WHAT YOU NEED TO DO.
Pictures in the listing below are skipped, while the lines from the "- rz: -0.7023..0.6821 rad" line through the "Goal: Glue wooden" line are returned word for word.
• • • •
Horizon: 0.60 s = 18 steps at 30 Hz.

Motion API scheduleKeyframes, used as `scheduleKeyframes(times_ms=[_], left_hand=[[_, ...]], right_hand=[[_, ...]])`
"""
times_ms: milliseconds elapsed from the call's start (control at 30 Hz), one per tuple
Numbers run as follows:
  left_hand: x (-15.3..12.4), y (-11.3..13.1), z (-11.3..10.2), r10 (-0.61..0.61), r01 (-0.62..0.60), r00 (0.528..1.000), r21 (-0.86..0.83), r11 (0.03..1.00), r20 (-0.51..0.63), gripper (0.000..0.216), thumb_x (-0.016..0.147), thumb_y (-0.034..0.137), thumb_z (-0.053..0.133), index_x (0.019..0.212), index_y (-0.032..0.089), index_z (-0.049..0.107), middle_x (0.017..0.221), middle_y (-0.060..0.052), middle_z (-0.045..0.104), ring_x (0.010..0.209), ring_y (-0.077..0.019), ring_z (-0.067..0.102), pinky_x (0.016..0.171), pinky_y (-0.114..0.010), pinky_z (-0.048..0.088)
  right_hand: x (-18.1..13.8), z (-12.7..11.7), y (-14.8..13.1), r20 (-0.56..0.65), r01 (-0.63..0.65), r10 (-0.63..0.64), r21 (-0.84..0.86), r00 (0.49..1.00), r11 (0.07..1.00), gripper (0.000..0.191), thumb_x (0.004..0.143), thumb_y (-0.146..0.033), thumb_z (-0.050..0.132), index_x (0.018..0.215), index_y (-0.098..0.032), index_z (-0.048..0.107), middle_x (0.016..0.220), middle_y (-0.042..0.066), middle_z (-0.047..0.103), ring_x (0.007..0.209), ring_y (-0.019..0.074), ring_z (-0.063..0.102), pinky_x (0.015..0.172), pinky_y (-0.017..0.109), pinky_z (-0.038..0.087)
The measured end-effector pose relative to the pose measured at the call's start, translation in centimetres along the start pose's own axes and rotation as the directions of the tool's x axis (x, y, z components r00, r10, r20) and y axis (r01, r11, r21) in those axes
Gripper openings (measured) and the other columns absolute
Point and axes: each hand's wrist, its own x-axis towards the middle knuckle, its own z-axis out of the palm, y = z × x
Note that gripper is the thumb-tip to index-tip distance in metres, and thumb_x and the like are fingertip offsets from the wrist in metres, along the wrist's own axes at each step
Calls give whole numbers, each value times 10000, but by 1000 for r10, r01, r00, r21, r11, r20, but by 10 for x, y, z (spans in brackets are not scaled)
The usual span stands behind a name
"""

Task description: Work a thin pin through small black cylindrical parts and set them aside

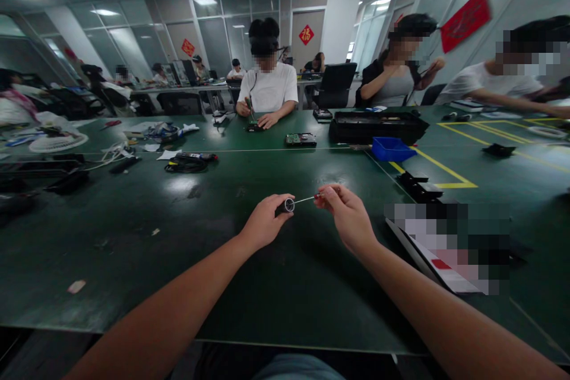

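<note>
Above the green table (pixel 178 273), my left hand (pixel 263 219) is closed around a small black cylinder (pixel 280 208) with a pale round rim turned to the right. My right hand (pixel 342 208) pinches a thin screwdriver (pixel 304 199) by its red end. Its metal shaft points left, and the tip reaches the cylinder's rim; whether it goes inside cannot be made out. Fingers hide most of the cylinder and of the red handle.
Ahead lie a circuit board device (pixel 301 140), a long black housing (pixel 378 127), a blue tray (pixel 393 149) and coiled black cable (pixel 189 162). Black parts (pixel 418 186) and a blurred-out booklet (pixel 427 249) are at right. A co-worker (pixel 267 86) sits opposite.
</note>
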Motion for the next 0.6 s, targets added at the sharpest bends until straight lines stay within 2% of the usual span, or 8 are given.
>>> scheduleKeyframes(times_ms=[133, 233, 300, 433, 600], left_hand=[[0, 3, -4, 72, -72, 997, 12, 997, 11, 373, 906, 173, 634, 1272, 243, 608, 1237, -49, 657, 1173, -225, 581, 1048, -409, 431], [1, 4, -6, 151, -155, 987, 89, 984, 54, 357, 915, 193, 633, 1265, 256, 612, 1234, -41, 668, 1171, -229, 579, 1056, -433, 410], [1, 3, -6, 160, -169, 984, 144, 975, 73, 352, 906, 201, 651, 1252, 259, 619, 1212, -36, 681, 1150, -234, 587, 1057, -454, 396], [1, -1, -2, 106, -120, 990, 160, 980, 94, 359, 893, 223, 672, 1247, 258, 623, 1168, -40, 695, 1101, -242, 602, 1032, -461, 411], [1, 0, -2, 53, -61, 996, 109, 992, 75, 386, 895, 234, 663, 1277, 259, 615, 1166, -44, 686, 1083, -248, 597, 1013, -440, 431]], right_hand=[[4, -1, 4, -49, -75, 83, 141, 995, 987, 351, 844, -565, 612, 887, -217, 628, 810, 34, 653, 730, 196, 651, 761, 392, 559], [6, -4, 6, -51, -149, 164, 215, 985, 965, 299, 856, -522, 597, 841, -223, 611, 740, 25, 616, 662, 190, 622, 721, 394, 574], [7, -5, 7, -73, -175, 195, 219, 978, 960, 268, 862, -493, 589, 818, -229, 594, 706, 22, 592, 633, 189, 602, 688, 389, 578], [6, -7, 9, -125, -102, 113, 96, 986, 990, 276, 872, -512, 584, 851, -237, 588, 757, 37, 622, 681, 199, 620, 662, 371, 574], [3, -5, 9, -63, -37, 38, 19, 997, 999, 312, 891, -525, 590, 897, -214, 619, 769, 19, 648, 686, 170, 617, 665, 332, 537]])
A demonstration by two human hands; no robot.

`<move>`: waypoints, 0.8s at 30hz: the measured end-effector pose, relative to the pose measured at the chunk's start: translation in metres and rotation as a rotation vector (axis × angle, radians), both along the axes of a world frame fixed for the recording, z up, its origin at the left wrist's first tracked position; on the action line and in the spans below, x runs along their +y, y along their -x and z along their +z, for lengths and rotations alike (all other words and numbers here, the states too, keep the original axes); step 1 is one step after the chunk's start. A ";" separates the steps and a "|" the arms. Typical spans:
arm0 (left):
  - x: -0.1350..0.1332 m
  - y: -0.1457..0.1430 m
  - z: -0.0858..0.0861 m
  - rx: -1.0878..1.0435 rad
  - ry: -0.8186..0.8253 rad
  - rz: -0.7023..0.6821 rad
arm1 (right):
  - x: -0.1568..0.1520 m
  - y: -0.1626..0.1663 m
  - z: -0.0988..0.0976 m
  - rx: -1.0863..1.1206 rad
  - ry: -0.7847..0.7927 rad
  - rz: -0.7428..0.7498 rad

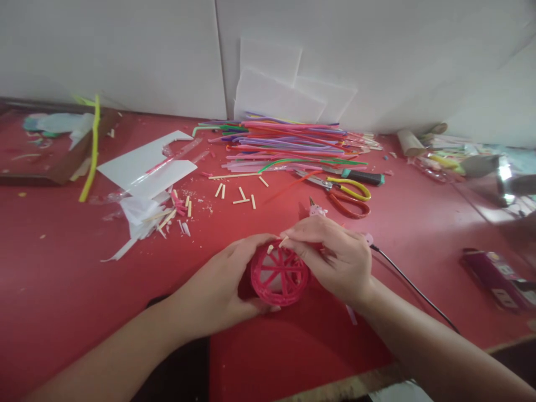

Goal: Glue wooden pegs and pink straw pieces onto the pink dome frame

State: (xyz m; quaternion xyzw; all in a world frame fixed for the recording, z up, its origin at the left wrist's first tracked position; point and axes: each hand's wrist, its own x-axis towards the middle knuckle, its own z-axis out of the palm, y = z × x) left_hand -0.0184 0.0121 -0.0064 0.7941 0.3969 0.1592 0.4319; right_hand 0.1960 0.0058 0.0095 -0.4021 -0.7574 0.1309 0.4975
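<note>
Both bare forearms enter from the near edge and converge at the centre. Left hand (226, 285): palm turned rightward, fingers curled around a red wheel (280, 276), thumb at its near rim. Right hand (335, 259): back upward, wrist bent leftward, thumb and forefinger pinched on a small stick (283, 241) at the wheel's far rim, remaining fingers folded.

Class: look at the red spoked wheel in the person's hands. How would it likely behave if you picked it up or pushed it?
Probably light: the red spoked wheel is an open lattice, cupped easily in the left hand. Likely fragile, since its spokes look thin, so squeezing may bend it. Being round, it could roll if stood on edge.
</note>
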 end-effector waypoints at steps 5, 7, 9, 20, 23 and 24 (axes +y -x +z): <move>0.001 0.000 -0.002 -0.008 -0.016 -0.003 | 0.000 0.000 0.000 -0.001 -0.011 0.019; 0.001 0.000 -0.003 -0.009 -0.019 -0.004 | 0.000 0.000 0.000 -0.004 -0.012 0.025; 0.000 0.000 -0.002 -0.005 -0.015 -0.001 | 0.000 0.000 -0.001 -0.009 -0.016 0.026; 0.001 -0.001 -0.001 -0.002 -0.007 0.003 | 0.000 -0.001 0.000 -0.029 -0.010 0.025; 0.001 0.000 -0.001 0.002 -0.001 0.003 | 0.000 -0.001 0.000 -0.021 -0.021 0.034; 0.000 0.000 0.000 0.002 -0.001 0.005 | 0.000 0.000 0.000 -0.020 -0.024 0.036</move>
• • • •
SOLUTION BELOW.
  - rz: -0.7023..0.6821 rad
arm1 (right):
  - x: -0.1568..0.1520 m
  - y: -0.1626..0.1663 m
  - z: -0.0988..0.0976 m
  - rx: -1.0863..1.1206 rad
  - ry: -0.7847..0.7927 rad
  - rz: -0.7428..0.7498 rad


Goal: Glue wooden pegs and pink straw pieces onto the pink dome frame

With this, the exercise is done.